Randy Awrey

Current position
- Title: Head coach (football)
- Team: Perquimans County HS (NC)

Biographical details
- Born: April 27, 1956 (age 69) Iron Mountain, Michigan, U.S.

Playing career

Football
- 1974–1977: Northern Michigan
- Position(s): Running back, cornerback

Coaching career (HC unless noted)

Football
- 1981: Westwood HS (MI) (freshmen)
- 1982–1985: Michigan Tech (DB)
- 1986–1989: St. Lawrence (DC)
- 1990–1993: Kentucky Wesleyan
- 1994–1998: Lakeland
- 1999–2007: Saginaw Valley State
- 2008–2011: Northern Michigan (DC)
- 2012: Marietta (DC)
- 2013–2017: Concordia (IL)
- 2018–present: Perquimans County HS (NC)

Track and field
- 1982–1986: Michigan Tech
- 1986–1990: St. Lawrence

Head coaching record
- Overall: 134–106–1 (college football)
- Tournaments: Football 4–5 (NCAA D-II playoffs)

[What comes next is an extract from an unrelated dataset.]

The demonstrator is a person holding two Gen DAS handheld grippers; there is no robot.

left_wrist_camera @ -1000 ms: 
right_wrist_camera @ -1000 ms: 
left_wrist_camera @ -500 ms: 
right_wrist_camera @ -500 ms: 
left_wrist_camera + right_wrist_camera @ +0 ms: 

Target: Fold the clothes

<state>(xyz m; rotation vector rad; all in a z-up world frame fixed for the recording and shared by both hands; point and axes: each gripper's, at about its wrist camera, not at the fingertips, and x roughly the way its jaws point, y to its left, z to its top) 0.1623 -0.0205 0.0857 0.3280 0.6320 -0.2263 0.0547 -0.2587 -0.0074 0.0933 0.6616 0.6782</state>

Accomplishments and honors

Championships
- Football 2 IBFC (1996–1997) 2 GLIAC (2000, 2003)

Awards
- Football 2× IBFC Coach of the Year (1995–1996) GLIAC Coach of the Year (2003)

= Randy Awrey =

American football player and coach, track and field coach

Randy Awrey (born April 27, 1956) is an American football coach, former player, and former track and field coach. He is the head football coach at Perquimans County High School in Hertford, North Carolina, a position he has held since 2018. Awrey served as the head football coach at Kentucky Wesleyan College (1990–1994), Lakeland College in Sheboygan, Wisconsin (1994–1998), Saginaw Valley State University (1999–2007), and Concordia University Chicago (2013–2017), compiling a career college football coaching record of 134–106–1. He was also the head track and field coach at Michigan Technological University from 1982 to 1986 and St. Lawrence University from 1986 to 1990.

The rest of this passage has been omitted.